64-bit integers written with 32-bit precision

Hi,

Jakob van Santen, a PyTables user has been bitten by a problem with HDF5 type
precisions. He explains the problem as follows:

"""
This turned out to be due to the way the file was written: 64-bit integers
were being written as 8-byte integers with 32-bit precision. The HDF5 library
noticed that the type only had 4 significant bytes and so only wrote out the
lower word in H5TBread_records(). Since PyTables prepares the data area with
numpy.empty and not numpy.empty_like, the memory is not zeroed. This is fine
as long as types always have precision==8*width, but it breaks otherwise.

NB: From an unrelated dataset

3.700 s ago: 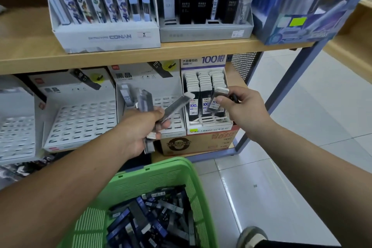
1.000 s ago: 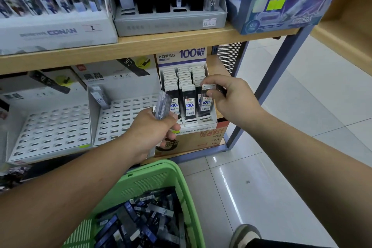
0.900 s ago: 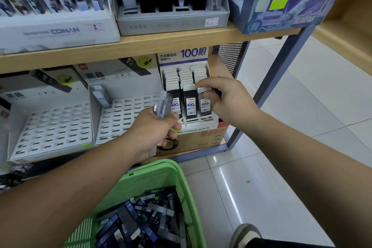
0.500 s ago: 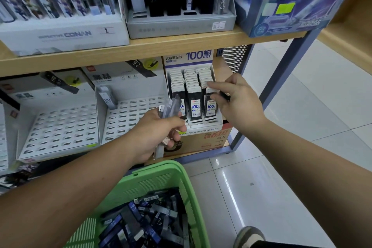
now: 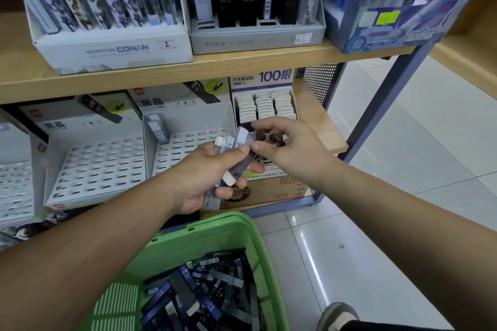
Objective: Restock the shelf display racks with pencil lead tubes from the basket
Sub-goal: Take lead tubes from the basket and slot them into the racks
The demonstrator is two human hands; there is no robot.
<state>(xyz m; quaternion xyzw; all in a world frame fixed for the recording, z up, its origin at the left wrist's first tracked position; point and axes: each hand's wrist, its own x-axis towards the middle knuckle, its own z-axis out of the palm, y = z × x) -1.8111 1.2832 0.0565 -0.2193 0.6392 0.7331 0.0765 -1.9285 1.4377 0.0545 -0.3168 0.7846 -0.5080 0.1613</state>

This is more of a pseudo-bug in HDF5; it would seem more logical to pad out
the field with zeroes than simply leave the padding bytes unwritten.
"""

I'm reluctant to zero the memory of the data container before data is read
from HDF5 because of performance reasons. I'm wondering whether this issue
can be solved on the HDF5 part (i.e. zero memory before to write), or the user
has to be forced to zero the memory of its data containers prior to read data
(which would be bad news for performance).

Thanks,

···

--
Francesc Alted

Hi Francesc,

I'm reluctant to zero the memory of the data container before data is read
from HDF5 because of performance reasons. I'm wondering whether this issue
can be solved on the HDF5 part (i.e. zero memory before to write), or the user
has to be forced to zero the memory of its data containers prior to read data
(which would be bad news for performance).

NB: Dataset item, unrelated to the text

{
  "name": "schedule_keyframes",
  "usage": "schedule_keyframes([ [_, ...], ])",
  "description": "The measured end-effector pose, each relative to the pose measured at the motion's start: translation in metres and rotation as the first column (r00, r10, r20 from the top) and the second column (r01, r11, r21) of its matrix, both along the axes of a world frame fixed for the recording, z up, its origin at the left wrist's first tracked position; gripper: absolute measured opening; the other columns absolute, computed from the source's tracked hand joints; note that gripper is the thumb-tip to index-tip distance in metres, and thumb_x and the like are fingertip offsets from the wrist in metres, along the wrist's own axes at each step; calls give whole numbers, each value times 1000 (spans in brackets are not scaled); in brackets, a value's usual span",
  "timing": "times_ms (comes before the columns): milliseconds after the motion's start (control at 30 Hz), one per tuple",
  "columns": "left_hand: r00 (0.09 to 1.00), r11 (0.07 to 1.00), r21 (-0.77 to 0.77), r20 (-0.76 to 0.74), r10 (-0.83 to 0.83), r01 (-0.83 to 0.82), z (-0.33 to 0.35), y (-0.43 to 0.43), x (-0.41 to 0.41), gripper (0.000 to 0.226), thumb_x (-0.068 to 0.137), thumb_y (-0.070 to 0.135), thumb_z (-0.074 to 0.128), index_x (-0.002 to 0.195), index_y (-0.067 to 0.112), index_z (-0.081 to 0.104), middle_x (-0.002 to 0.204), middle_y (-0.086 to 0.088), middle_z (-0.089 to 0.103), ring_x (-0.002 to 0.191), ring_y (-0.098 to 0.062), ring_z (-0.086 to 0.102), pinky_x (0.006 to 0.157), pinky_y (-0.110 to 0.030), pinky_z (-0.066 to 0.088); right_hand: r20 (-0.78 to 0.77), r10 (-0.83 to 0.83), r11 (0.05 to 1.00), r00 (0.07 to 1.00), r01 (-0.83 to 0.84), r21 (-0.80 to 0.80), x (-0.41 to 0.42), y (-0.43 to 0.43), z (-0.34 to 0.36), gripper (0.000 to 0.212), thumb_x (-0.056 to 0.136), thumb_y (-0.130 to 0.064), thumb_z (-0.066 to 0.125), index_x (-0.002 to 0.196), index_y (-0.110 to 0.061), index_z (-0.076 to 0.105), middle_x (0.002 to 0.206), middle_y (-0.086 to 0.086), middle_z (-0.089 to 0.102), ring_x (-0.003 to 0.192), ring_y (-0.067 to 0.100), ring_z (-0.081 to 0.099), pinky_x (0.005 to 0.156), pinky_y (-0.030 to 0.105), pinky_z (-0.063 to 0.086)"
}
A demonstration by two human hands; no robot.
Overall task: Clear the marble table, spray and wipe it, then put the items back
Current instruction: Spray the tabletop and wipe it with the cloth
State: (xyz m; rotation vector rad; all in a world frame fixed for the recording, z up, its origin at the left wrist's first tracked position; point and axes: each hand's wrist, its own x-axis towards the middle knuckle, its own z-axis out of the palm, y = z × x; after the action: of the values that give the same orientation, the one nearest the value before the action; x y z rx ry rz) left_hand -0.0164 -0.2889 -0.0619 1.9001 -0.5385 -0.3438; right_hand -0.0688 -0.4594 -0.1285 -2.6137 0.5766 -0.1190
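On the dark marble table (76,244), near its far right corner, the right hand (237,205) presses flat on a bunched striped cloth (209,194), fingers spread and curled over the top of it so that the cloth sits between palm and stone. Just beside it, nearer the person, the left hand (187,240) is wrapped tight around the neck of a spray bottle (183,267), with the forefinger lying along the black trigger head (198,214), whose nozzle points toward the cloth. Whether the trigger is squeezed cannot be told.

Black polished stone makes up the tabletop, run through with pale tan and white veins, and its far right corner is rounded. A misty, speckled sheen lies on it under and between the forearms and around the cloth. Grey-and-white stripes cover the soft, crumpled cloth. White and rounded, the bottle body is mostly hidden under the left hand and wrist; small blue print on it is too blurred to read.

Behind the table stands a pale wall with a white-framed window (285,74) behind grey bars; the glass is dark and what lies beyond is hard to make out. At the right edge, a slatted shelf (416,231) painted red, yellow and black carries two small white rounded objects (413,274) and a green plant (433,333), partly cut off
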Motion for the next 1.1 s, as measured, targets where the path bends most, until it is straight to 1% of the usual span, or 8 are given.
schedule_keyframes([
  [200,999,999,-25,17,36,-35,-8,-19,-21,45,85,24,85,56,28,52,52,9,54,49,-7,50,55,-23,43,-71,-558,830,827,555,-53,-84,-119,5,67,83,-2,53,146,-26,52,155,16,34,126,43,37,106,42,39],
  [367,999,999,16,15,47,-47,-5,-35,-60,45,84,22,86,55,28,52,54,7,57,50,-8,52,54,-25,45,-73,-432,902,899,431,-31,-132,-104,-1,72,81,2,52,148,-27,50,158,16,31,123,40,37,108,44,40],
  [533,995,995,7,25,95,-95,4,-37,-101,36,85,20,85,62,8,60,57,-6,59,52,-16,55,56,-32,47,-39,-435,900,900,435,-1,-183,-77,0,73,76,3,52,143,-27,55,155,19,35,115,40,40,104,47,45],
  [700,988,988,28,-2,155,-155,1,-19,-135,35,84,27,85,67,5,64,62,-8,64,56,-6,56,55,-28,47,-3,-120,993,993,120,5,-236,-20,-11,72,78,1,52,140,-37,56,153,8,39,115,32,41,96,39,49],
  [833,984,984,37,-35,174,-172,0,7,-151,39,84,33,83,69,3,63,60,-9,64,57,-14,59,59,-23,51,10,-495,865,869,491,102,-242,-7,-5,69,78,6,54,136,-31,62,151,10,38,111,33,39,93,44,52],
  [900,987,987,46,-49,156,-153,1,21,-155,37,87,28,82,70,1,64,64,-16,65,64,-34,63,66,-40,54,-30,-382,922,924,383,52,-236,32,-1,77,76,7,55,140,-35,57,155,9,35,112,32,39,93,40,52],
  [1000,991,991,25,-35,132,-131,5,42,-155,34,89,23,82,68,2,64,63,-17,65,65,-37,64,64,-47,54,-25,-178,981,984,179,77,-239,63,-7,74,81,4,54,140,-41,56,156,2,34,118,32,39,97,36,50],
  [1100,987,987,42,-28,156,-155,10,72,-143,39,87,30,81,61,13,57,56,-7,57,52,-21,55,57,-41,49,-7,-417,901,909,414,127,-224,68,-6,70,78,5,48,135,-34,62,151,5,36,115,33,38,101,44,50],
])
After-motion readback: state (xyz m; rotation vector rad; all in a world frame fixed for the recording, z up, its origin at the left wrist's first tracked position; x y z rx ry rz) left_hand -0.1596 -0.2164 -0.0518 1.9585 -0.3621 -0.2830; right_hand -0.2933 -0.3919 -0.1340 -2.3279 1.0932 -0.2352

Can this be addressed with the function H5Tset_pad? The H5T
documentation suggests that if you set the padding of the destination
type to H5T_PAD_ZERO, the parts of the type not occupied by
"meaningful" data should be set to zero. However, I've never tried
this...

Andrew

A Friday 26 March 2010 19:43:57 Andrew Collette escrigué:

Hi Francesc,

> I'm reluctant to zero the memory of the data container before data is
> read from HDF5 because of performance reasons. I'm wondering whether
> this issue can be solved on the HDF5 part (i.e. zero memory before to
> write), or the user has to be forced to zero the memory of its data
> containers prior to read data (which would be bad news for performance).

Can this be addressed with the function H5Tset_pad? The H5T
documentation suggests that if you set the padding of the destination
type to H5T_PAD_ZERO, the parts of the type not occupied by
"meaningful" data should be set to zero. However, I've never tried
this...

Excellent, I think I'll try this venue.

Thanks!

···

--
Francesc Alted